WHAT TO WORK ON ->
Using the entries below, write out the line with "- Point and", the line with "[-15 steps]", and every line in between, exactly as each is written.

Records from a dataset
______________________________

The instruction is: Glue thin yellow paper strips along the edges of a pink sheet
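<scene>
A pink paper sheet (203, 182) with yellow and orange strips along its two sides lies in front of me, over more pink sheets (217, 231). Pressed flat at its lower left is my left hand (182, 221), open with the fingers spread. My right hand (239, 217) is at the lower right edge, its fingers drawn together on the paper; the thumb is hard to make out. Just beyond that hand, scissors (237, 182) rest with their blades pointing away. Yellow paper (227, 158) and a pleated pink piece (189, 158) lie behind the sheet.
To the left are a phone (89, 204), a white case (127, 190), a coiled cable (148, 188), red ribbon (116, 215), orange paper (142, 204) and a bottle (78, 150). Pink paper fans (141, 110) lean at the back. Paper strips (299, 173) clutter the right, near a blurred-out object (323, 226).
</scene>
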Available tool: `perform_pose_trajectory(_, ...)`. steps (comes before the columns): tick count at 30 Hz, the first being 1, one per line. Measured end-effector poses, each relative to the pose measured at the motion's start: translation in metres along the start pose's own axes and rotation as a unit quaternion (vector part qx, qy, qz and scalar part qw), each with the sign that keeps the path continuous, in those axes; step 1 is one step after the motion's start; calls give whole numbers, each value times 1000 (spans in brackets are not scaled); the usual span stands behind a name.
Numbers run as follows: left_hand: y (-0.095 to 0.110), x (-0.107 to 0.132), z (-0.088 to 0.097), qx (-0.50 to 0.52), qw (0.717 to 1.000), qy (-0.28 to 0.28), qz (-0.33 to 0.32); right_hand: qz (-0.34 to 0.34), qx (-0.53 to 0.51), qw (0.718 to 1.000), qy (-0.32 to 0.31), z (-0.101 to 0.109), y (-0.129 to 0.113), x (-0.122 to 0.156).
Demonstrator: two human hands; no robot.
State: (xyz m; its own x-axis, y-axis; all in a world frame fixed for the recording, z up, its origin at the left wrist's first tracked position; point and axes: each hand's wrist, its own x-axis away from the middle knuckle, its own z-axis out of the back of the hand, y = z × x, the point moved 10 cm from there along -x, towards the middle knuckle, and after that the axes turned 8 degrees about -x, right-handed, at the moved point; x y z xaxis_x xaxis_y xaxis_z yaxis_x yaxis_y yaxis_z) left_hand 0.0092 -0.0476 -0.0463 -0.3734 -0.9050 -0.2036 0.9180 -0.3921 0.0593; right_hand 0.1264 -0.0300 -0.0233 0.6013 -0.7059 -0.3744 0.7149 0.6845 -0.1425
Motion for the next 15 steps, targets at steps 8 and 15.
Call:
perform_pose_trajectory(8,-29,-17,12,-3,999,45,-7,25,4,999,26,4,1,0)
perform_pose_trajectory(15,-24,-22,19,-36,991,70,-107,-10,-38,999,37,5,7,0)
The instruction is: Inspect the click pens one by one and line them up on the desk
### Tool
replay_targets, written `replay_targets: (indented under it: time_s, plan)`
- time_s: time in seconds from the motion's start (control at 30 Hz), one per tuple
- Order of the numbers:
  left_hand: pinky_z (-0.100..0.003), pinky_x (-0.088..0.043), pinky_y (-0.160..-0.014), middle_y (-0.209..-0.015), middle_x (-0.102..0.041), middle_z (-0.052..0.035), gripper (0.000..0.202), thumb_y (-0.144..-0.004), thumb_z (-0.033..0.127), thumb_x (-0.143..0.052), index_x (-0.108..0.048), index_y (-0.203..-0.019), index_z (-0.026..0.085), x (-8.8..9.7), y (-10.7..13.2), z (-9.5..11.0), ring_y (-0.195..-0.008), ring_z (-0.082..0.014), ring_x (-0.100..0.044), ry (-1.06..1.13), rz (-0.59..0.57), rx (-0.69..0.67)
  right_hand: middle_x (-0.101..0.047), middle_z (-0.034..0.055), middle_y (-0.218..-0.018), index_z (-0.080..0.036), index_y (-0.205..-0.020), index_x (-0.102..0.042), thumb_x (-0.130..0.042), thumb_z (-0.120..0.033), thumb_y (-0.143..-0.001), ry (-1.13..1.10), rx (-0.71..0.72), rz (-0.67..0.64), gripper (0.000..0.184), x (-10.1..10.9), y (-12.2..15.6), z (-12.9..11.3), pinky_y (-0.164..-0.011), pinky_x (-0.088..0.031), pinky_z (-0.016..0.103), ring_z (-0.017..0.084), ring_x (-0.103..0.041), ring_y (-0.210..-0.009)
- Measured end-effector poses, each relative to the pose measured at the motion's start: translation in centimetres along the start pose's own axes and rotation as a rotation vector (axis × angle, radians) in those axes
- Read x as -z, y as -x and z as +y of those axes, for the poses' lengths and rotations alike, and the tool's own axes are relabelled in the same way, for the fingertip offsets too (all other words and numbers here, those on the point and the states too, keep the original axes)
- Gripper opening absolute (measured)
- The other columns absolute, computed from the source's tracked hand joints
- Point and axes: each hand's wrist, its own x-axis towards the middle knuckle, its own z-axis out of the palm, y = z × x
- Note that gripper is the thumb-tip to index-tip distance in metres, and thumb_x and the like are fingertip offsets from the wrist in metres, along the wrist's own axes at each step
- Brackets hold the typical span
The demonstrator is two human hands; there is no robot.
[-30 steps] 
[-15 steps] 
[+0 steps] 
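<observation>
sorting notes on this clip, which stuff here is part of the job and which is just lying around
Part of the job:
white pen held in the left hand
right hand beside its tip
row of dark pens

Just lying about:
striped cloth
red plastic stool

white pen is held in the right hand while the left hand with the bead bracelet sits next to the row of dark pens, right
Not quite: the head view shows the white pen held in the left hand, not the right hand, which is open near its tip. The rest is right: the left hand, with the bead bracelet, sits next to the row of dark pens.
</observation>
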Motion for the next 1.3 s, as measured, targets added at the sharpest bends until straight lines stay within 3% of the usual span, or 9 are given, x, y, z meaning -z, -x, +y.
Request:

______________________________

RESULT ->
- Point and axes: each hand's wrist, its own x-axis towards the middle knuckle, its own z-axis out of the palm, y = z × x
- Note that gripper is the thumb-tip to index-tip distance in metres, and thumb_x and the like are fingertip offsets from the wrist in metres, along the wrist's own axes at each step
- Brackets hold the typical span
The demonstrator is two human hands; there is no robot.
[-30 steps] 
[-15 steps] 

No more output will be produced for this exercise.